Solving the Get Item and Delete Item
I decided to use hash for storing the values, instead of having it as a part of the sort key. When we have to store document,
{
"partition_key": "category:scifi",
"sort_key": "year:1999",
"title": "The Matrix"
}
There will two parts that needs to be stored
category:scifi|year:1999 in movies__sortedset sortedset
"{\"title\": \"The Matrix\"}" in a hash with key category:scifi|year:1999 in movies__hashmap
The sorted set can act as an Index to help with range queries. The hash table can be used for get, delete queries.
Distributing the data according to the partition key
Both the value in hashmap and value in the sorted set needs to be present in the same node. For this requirement I decided to use {}. Using these braces, will make redis to consider the values present within these braces for distributing the data among the nodes.
From redis documentation - https://redis.io/topics/cluster-spec
If the key contains a "{...}" pattern only the substring between { and } is hashed in order to obtain the hash slot.
Keeping with same example,
{
"partition_key": "category:scifi",
"sort_key": "year:1999",
"title": "The Matrix"
}
I decided to have a hash table and sortedset per partition key, so the hash map name will be movies__{<partition_key>}__hashmap and movies__{<partition>}__sortedset.
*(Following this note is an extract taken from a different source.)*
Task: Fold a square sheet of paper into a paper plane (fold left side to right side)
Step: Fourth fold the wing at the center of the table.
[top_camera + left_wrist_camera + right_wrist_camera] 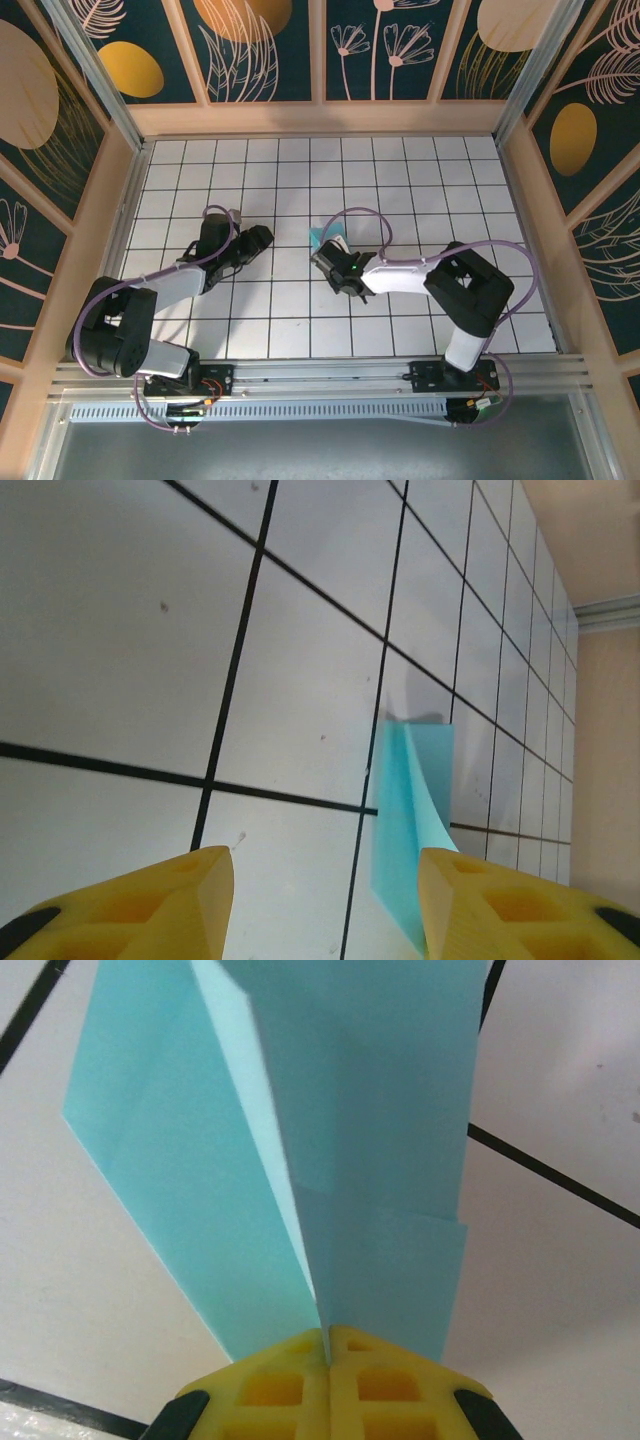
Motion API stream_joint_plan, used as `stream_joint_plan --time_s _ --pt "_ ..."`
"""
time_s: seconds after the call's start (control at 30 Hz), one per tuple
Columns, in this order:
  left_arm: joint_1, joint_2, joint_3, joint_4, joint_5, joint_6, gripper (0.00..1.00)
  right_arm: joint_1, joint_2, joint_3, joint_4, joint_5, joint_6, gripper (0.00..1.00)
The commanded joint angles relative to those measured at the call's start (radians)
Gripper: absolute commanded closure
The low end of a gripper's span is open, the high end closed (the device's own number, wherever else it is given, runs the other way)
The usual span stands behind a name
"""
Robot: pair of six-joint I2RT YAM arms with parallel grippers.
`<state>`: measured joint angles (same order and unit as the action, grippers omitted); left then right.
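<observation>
The paper plane [328, 238] is light cyan-blue paper folded into a slim shape with creased flaps, at the middle of the grid table. My right gripper [327, 257] is shut on its near end. In the right wrist view the yellow fingers [290, 1380] meet on the centre crease of the plane [350, 1140], and the flaps spread to either side. My left gripper [262, 240] stands open about one tile to the left of the paper. In the left wrist view the plane [405, 800] stands just ahead of the right fingertip, with nothing between the open gripper [325, 900] fingers.
The white grid table [420, 190] is enclosed by wooden walls [320, 118] on the back and both sides. A metal rail [320, 375] with the arm bases runs along the near edge. Purple cables loop over both arms.
</observation>
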<state>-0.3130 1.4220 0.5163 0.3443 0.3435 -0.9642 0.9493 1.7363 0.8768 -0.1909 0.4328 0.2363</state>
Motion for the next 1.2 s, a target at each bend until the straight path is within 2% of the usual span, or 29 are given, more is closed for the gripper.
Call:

Inside those hash table and sortedset I would have stored those values as I mentioned above.
Implementation
I implemented this using docker (for creating a redis cluster) and python. Using docker-compose, I created a redis cluster (3 masters and 3 slaves), then I created another python container, in which I added to the script to implement the read the data and to store the data. I also added support for range queries (query using partition key and sort range).
Then I used pytest to test positive / success workflows. I don't want to go into details about the test cases that I have written, you can find the code here.
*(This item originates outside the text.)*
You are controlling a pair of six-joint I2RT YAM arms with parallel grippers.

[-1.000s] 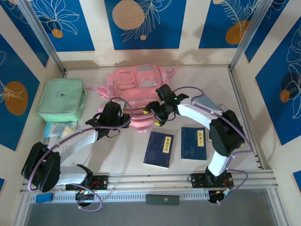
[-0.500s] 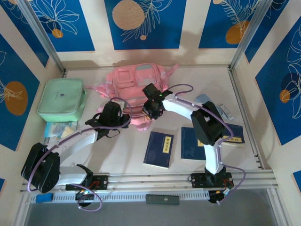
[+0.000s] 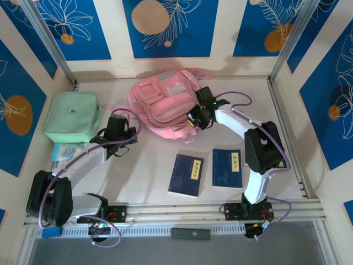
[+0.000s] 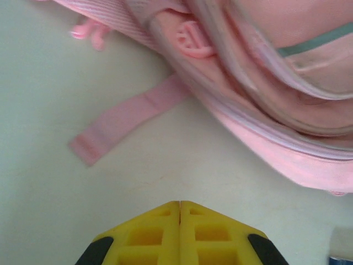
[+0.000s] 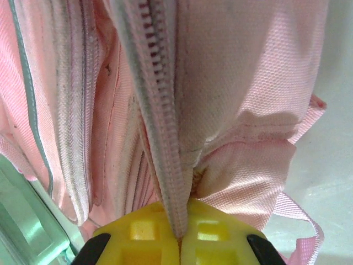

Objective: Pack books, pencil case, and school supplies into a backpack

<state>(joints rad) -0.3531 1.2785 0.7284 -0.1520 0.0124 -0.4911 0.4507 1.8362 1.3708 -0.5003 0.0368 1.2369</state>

To test the distribution of partition and sort keys among the nodes, I downloaded IMDB Dataset, in that title dataset had similar structure as mentioned in the above example.
Example
{
"region": "US",
"title": "The Clown and His Dogs",
"titleId": "tt0000002"
}
In this I used region for partition key and titleId for sort key
I loaded the first 100k documents from this dataset using a python script - movies client to a table movies. It took around 12 minutes on my machine.

Then, I used the key command's output in redis nodes to list the keys stored in them. I found that both the hash table values and ordered set values of the same partition key to be in the same master node using key command's output.

To find out about the performance during querying using partition key and sort key. I wrote a script to query the table using partition key (Region) and sort range (Range of titleId)
The output of getting movie details in US Region ranging from titleId 1 to 10000 in 10 batches (batch size - 1000) took 0.2 seconds

Note: The above is just an indication of the performance of this implementation, it is not for benchmarking against Dynamodb. I never intended this implementation to be benchmarked against DynamoDB
Conclusion
In this, I just verified whether it is possible to build something like dynamodb on top of redis (by me). I never intended this to be an alternative to DynamoDB. This is no way near the capabilities of DynamoDB. Few things that are not sure about this is 1. What will happen if the memory of a node is full. 2. Does storing the hash and sortedset has any advantage?
I just thought it would be an interesting experiment to create such a data store for fun. I have the code here.